▶ _DATA IN THIS EXERCISE_
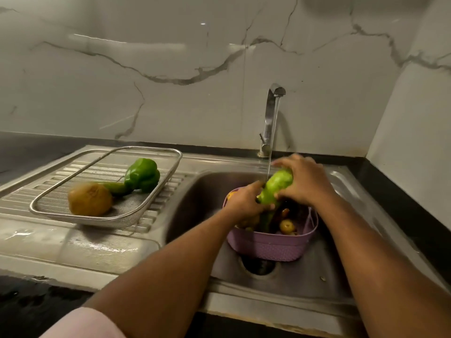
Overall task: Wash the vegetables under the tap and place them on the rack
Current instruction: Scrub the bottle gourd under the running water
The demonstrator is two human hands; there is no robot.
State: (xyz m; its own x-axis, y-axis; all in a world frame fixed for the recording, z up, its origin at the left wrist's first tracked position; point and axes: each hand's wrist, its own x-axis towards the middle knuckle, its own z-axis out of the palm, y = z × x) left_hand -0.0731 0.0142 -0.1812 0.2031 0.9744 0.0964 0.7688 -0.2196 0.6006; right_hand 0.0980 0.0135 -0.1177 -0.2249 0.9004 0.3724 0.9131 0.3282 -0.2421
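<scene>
Against a marble-veined wall, over the steel sink (317,272), both hands grip a green vegetable (277,187) under the tap (272,118), its long axis tilted up-right, left hand (245,203) low and nearer the rack (156,193), right hand (303,180) high.

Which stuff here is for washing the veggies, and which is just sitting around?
For the washing:
- tap, running
- light green vegetable, gripped by left hand and right hand
- purple basket with more vegetables
- metal rack holding a green pepper and brown vegetable
- sink

Just there:
- marble wall
- black counter
</scene>
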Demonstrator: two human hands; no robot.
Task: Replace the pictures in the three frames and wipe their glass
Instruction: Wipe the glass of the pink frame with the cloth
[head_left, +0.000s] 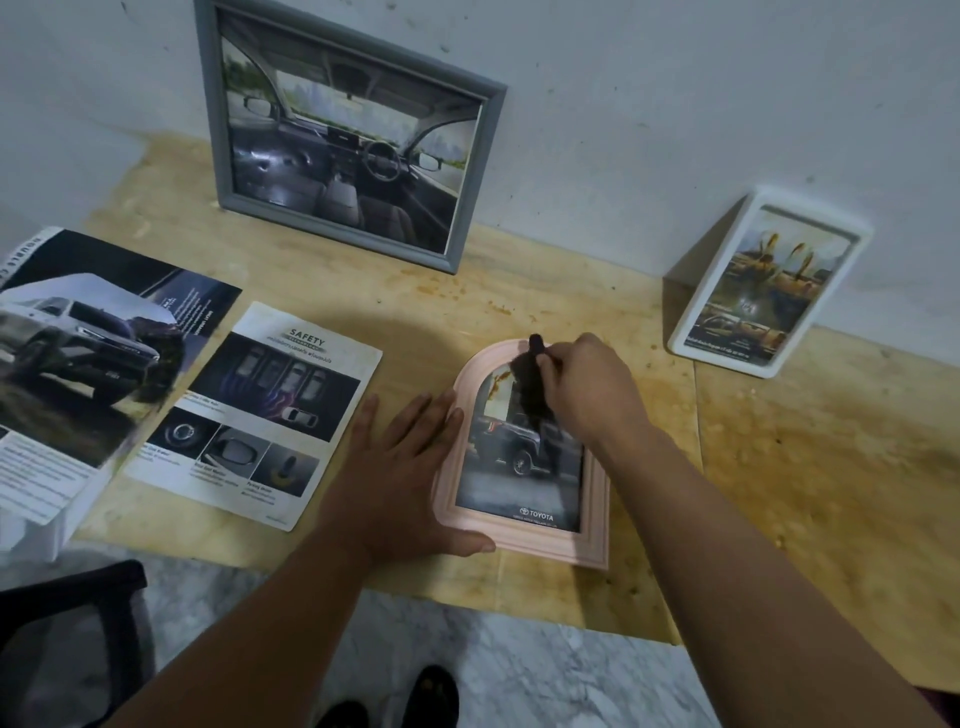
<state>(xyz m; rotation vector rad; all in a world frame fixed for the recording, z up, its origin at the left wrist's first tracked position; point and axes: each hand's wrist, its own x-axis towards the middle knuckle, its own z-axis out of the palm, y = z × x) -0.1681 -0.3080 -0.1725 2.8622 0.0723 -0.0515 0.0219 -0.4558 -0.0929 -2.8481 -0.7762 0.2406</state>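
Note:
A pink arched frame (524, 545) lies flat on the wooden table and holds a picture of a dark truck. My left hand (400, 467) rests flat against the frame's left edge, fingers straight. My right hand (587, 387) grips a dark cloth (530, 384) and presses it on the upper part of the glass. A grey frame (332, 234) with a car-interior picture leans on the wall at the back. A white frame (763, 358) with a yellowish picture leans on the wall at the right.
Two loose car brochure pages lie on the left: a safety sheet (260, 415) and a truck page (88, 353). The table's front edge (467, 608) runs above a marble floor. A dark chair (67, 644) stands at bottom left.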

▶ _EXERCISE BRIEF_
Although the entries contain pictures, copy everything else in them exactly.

▶ _FINISHED EXERCISE_
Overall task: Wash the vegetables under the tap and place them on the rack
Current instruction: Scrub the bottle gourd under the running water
The demonstrator is two human hands; there is no robot.
State: (xyz m; its own x-axis, y-axis; all in a world frame fixed for the recording, z up, its origin at the left wrist's first tracked position; point and axes: each hand's wrist, its own x-axis towards the middle knuckle, its own z-axis out of the palm, y = z × x) left_hand -0.0731 0.0142 -0.1812 0.2031 0.9744 0.0964 0.7688 -0.2196 0.6006; right_hand 0.0980 0.0135 -0.1177 -0.2249 0.9004 0.3724 0.9131 0.3282 -0.2421
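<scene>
Against a marble-veined wall, over the steel sink (317,272), both hands grip a green vegetable (277,187) under the tap (272,118), its long axis tilted up-right, left hand (245,203) low and nearer the rack (156,193), right hand (303,180) high.

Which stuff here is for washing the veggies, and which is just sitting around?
For the washing:
- tap, running
- light green vegetable, gripped by left hand and right hand
- purple basket with more vegetables
- metal rack holding a green pepper and brown vegetable
- sink

Just there:
- marble wall
- black counter
</scene>
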Demonstrator: two human hands; no robot.
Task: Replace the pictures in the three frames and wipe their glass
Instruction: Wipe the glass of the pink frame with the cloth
[head_left, +0.000s] 
<state>(xyz m; rotation vector rad; all in a world frame fixed for the recording, z up, its origin at the left wrist's first tracked position; point and axes: each hand's wrist, its own x-axis towards the middle knuckle, its own z-axis out of the palm, y = z × x) -0.1681 -0.3080 -0.1725 2.8622 0.0723 -0.0515 0.0219 -0.4558 -0.0929 -2.8481 -0.7762 0.2406</state>
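Note:
A pink arched frame (524, 545) lies flat on the wooden table and holds a picture of a dark truck. My left hand (400, 467) rests flat against the frame's left edge, fingers straight. My right hand (587, 387) grips a dark cloth (530, 384) and presses it on the upper part of the glass. A grey frame (332, 234) with a car-interior picture leans on the wall at the back. A white frame (763, 358) with a yellowish picture leans on the wall at the right.
Two loose car brochure pages lie on the left: a safety sheet (260, 415) and a truck page (88, 353). The table's front edge (467, 608) runs above a marble floor. A dark chair (67, 644) stands at bottom left.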

The required output has now been supplied.